The task: For this exercise, return all the data word for word, with images left out.

Dataset content:

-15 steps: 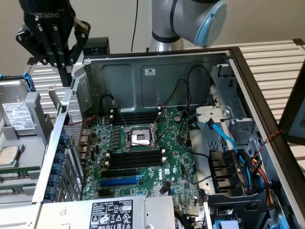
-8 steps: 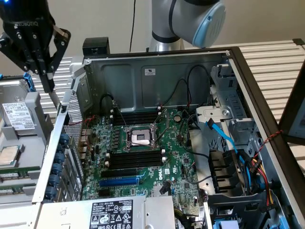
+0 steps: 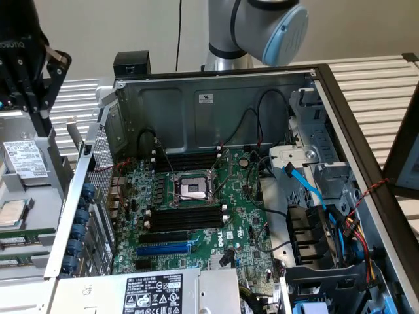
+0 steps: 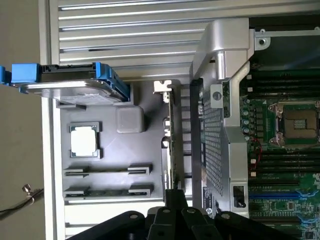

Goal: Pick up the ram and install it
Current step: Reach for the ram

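The gripper is hanging at the exterior view's upper left, over the grey parts tray, jaws pressed together with nothing visibly between them. The ram is lying at the lower left edge in a clipped holder, likely for a steady top-down grasp, well apart from the motherboard's black slots.

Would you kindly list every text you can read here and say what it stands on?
Nothing reads with certainty.
Gripper lettering, exterior view: upside down, not legible.
Power supply label: too small.
Hard drive label: too small.
Case wall sticker: too small.
Motherboard print: too small.
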You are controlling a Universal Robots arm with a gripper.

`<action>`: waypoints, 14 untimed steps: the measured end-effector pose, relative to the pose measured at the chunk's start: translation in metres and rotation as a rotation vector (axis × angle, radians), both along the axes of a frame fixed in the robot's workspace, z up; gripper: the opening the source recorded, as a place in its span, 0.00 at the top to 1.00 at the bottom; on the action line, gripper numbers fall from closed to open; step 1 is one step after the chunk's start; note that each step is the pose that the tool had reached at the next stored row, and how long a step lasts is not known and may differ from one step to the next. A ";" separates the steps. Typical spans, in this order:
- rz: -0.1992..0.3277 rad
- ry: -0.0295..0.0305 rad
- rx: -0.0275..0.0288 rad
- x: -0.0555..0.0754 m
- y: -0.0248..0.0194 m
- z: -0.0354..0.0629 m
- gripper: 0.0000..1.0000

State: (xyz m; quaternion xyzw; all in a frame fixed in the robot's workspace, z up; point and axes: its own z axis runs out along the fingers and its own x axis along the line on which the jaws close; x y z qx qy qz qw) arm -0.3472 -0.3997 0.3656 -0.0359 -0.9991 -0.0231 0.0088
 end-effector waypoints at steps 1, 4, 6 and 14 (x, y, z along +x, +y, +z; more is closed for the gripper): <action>0.000 0.0011 -0.0002 -0.005 0.0000 -0.0013 0.89; 0.000 0.0035 -0.0012 -0.018 0.0000 -0.0053 0.89; 0.000 0.0052 -0.0019 -0.027 0.0000 -0.0077 0.89; 0.000 0.0120 -0.0044 -0.061 0.0003 -0.0177 0.89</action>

The answer:
-15 steps: 
-8 steps: 
+0 steps: 
+0 steps: 

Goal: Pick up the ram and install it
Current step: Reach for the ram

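The gripper is hanging at the exterior view's upper left, over the grey parts tray, jaws pressed together with nothing visibly between them. The ram is lying at the lower left edge in a clipped holder, likely for a steady top-down grasp, well apart from the motherboard's black slots.

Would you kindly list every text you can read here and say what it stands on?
Nothing reads with certainty.
Gripper lettering, exterior view: upside down, not legible.
Power supply label: too small.
Hard drive label: too small.
Case wall sticker: too small.
Motherboard print: too small.
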You are controlling a Universal Robots arm with a gripper.

`<action>`: waypoints, 14 untimed steps: the measured end-effector pose, relative to the pose measured at the chunk's start: translation in metres and rotation as a rotation vector (axis × angle, radians), both along the axes of a frame fixed in the robot's workspace, z up; gripper: the opening the source recorded, as a place in its span, 0.00 at the top to 1.00 at the bottom; on the action line, gripper numbers fall from closed to open; step 1 is one step after the chunk's start; note that each step is the pose that the tool had reached at the next stored row, and how long a step lasts is not known and may differ from one step to the next. A ";" separates the steps. Typical spans, in this order:
- rz: -0.1992..0.3277 rad
- ry: -0.0295..0.0305 rad
- rx: -0.0275..0.0288 rad
- x: -0.0555..0.0754 m
- y: -0.0248..0.0194 m
- z: -0.0354..0.0629 m
- gripper: 0.0000..1.0000

State: (xyz m; quaternion xyzw; all in a frame fixed in the robot's workspace, z up; point and axes: its own z axis runs out along the fingers and its own x axis along the line on which the jaws close; x y z qx qy qz qw) arm -0.3472 -0.3997 0.3656 -0.0359 -0.9991 -0.0231 0.0088
 end-effector waypoints at steps 1, 4, 6 and 14 (x, y, z along +x, +y, +z; more is closed for the gripper): <action>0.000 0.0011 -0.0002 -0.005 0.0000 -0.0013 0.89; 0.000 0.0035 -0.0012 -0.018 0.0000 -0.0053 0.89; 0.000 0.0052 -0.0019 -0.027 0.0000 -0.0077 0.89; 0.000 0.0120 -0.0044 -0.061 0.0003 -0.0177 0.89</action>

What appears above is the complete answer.